Below are some entries. Repeat exactly the lines from the one with "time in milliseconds" through the one with "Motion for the", and only those.

▸ INFORMATION SUPPLIED:

= Beginning of Section =

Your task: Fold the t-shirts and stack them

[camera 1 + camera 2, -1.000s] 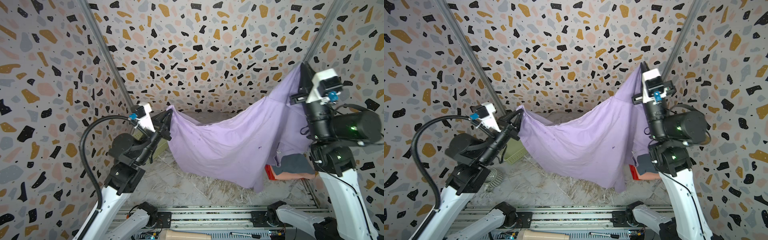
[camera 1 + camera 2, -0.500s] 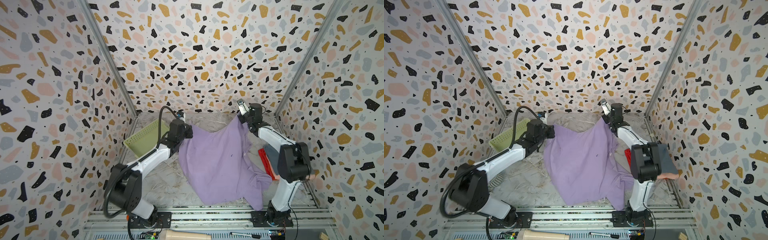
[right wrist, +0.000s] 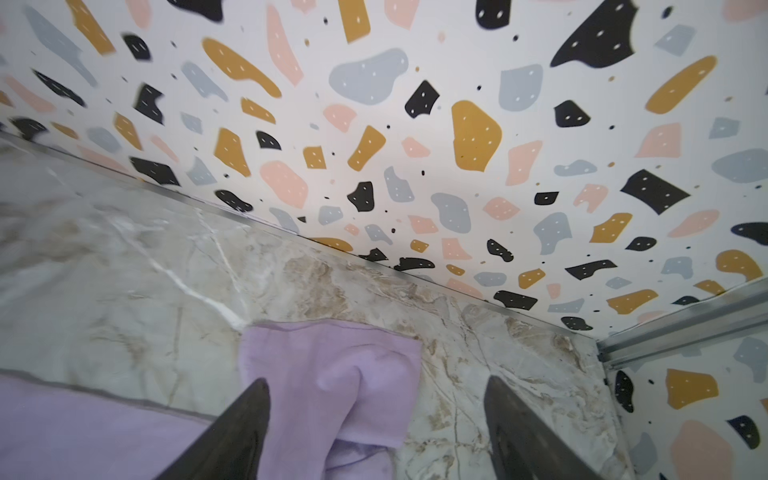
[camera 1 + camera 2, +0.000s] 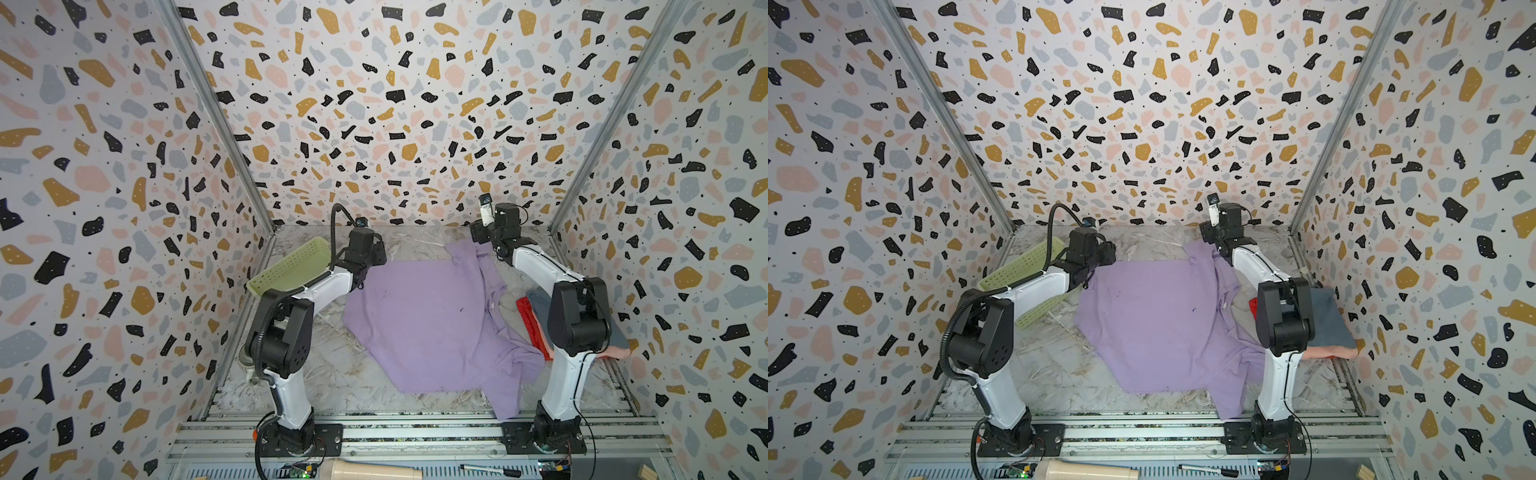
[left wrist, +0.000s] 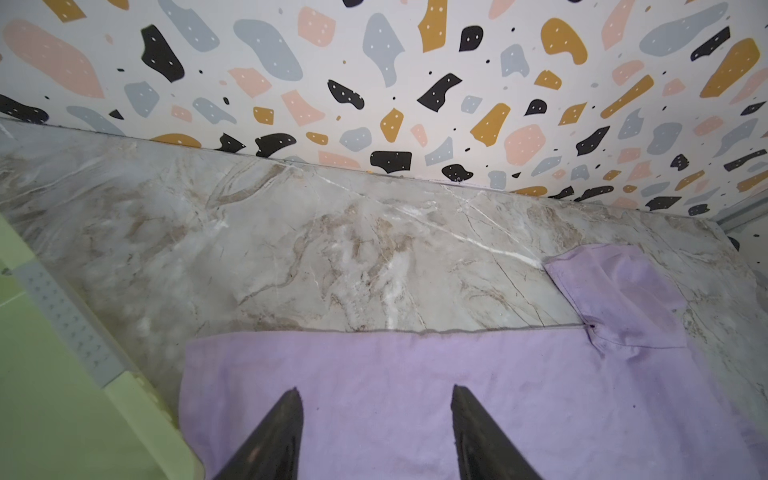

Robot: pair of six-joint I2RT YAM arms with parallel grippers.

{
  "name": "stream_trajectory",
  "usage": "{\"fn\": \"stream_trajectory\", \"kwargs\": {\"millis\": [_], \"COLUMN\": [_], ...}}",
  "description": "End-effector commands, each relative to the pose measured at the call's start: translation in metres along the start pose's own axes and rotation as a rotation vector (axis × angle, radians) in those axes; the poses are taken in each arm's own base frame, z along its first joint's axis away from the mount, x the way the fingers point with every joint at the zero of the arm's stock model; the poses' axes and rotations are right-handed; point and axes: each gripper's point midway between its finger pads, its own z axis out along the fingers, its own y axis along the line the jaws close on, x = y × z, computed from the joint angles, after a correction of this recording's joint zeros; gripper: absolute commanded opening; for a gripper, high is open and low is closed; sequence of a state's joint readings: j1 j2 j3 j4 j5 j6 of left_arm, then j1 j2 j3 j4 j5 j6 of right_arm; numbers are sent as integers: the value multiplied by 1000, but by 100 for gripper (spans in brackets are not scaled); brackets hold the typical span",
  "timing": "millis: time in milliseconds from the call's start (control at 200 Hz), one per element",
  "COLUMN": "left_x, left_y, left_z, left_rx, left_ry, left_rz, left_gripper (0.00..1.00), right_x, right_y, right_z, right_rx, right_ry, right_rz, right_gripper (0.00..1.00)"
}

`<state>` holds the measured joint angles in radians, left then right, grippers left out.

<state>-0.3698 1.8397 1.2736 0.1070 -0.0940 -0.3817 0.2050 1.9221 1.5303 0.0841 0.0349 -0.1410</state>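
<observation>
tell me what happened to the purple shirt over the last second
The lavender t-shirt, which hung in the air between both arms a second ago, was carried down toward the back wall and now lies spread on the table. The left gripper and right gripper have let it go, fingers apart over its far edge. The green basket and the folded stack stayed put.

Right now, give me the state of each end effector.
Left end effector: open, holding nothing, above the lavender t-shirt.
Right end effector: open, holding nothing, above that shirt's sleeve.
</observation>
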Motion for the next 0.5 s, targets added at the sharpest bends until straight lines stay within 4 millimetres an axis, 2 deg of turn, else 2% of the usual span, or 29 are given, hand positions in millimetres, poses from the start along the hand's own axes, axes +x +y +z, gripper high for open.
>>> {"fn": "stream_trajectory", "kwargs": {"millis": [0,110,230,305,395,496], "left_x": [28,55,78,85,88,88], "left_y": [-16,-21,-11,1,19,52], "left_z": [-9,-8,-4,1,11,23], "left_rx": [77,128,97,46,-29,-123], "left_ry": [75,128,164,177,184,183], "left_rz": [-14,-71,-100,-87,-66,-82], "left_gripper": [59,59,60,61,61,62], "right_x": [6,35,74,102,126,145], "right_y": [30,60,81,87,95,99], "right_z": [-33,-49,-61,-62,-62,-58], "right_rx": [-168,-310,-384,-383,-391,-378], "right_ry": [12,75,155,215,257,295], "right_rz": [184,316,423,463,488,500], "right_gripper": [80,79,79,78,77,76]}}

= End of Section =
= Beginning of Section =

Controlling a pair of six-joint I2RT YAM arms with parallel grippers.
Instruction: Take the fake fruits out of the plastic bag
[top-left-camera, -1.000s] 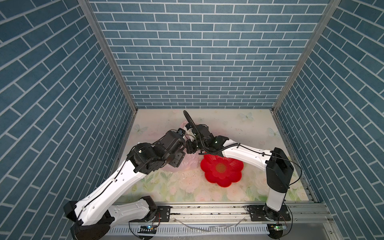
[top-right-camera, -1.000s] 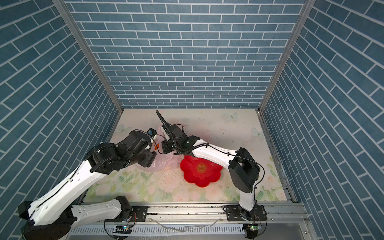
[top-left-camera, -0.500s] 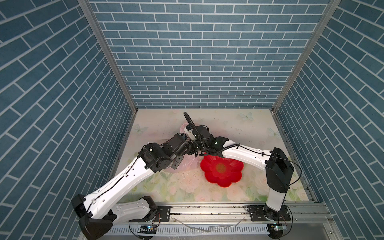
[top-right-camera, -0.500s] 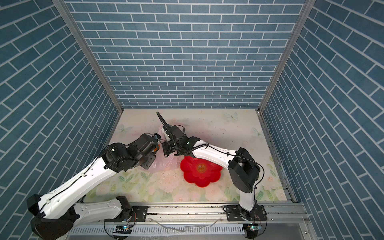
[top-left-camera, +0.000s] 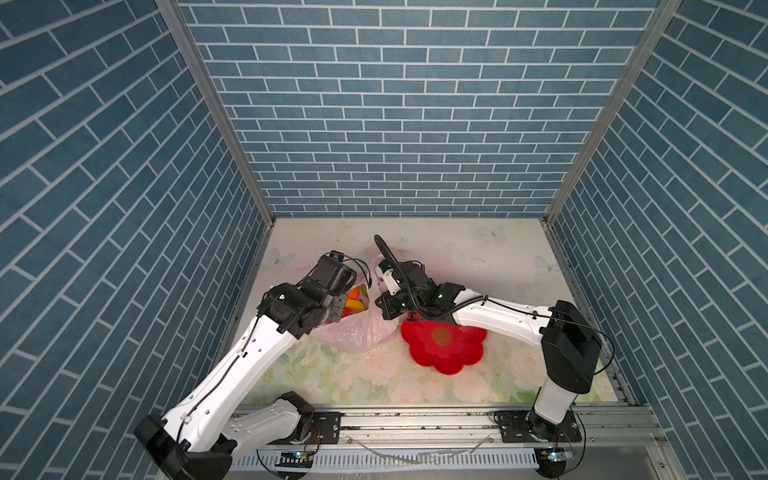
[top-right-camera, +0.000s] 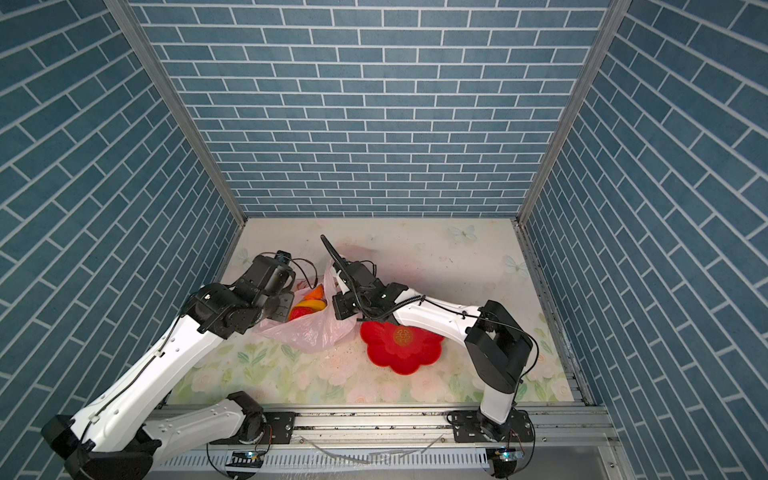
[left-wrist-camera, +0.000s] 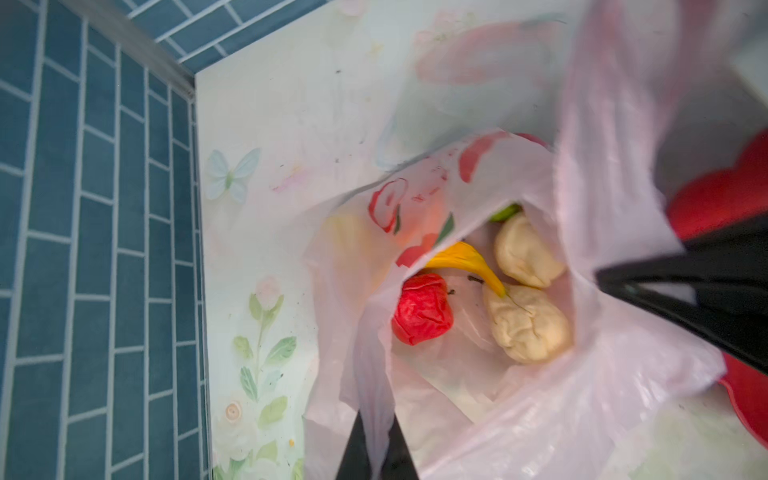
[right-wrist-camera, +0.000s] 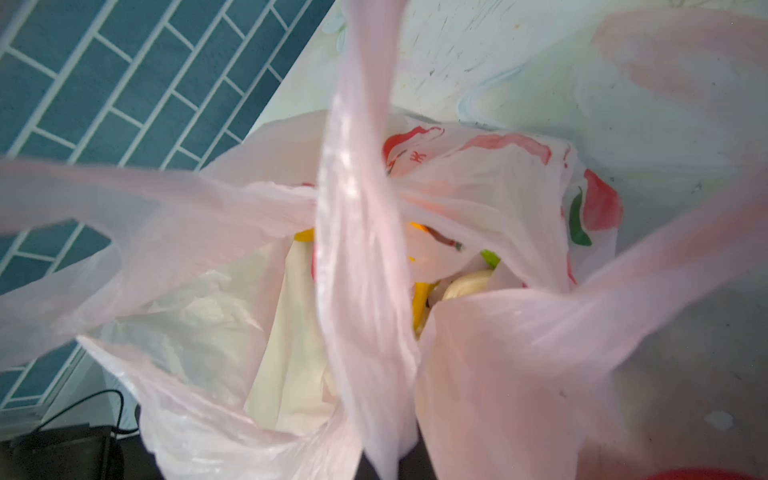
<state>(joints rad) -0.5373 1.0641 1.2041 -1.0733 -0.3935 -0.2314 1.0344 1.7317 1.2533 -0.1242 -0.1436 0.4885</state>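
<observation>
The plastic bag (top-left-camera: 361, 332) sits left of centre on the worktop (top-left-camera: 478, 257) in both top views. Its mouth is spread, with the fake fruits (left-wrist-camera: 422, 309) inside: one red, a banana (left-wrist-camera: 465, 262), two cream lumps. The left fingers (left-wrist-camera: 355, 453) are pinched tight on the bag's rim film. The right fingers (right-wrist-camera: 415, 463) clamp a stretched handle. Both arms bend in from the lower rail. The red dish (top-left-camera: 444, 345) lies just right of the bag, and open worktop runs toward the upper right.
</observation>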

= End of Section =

▸ ANSWER AREA:
  "timing": "millis: time in milliseconds from the call's start (control at 200 Hz), one per element",
  "COLUMN": "left_x, left_y, left_z, left_rx, left_ry, left_rz, left_gripper (0.00..1.00), right_x, right_y, right_z, right_rx, right_ry, right_rz, right_gripper (0.00..1.00)"
}

`<state>` holds the measured joint angles in radians, left then right, grippers left out.

<state>-0.3698 1.8397 1.2736 0.1070 -0.0940 -0.3817 0.2050 1.9221 1.5303 0.0841 0.0349 -0.1410</state>
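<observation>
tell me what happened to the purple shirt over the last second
The lavender t-shirt, which hung in the air between both arms a second ago, was carried down toward the back wall and now lies spread on the table. The left gripper and right gripper have let it go, fingers apart over its far edge. The green basket and the folded stack stayed put.

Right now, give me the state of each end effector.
Left end effector: open, holding nothing, above the lavender t-shirt.
Right end effector: open, holding nothing, above that shirt's sleeve.
</observation>
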Motion for the next 0.5 s, targets added at the sharpest bends until straight lines stay within 4 millimetres an axis, 2 deg of turn, else 2% of the usual span, or 29 are given, hand positions in millimetres, poses from the start along the hand's own axes, axes +x +y +z, gripper high for open.

Nothing remains to be added to the exercise.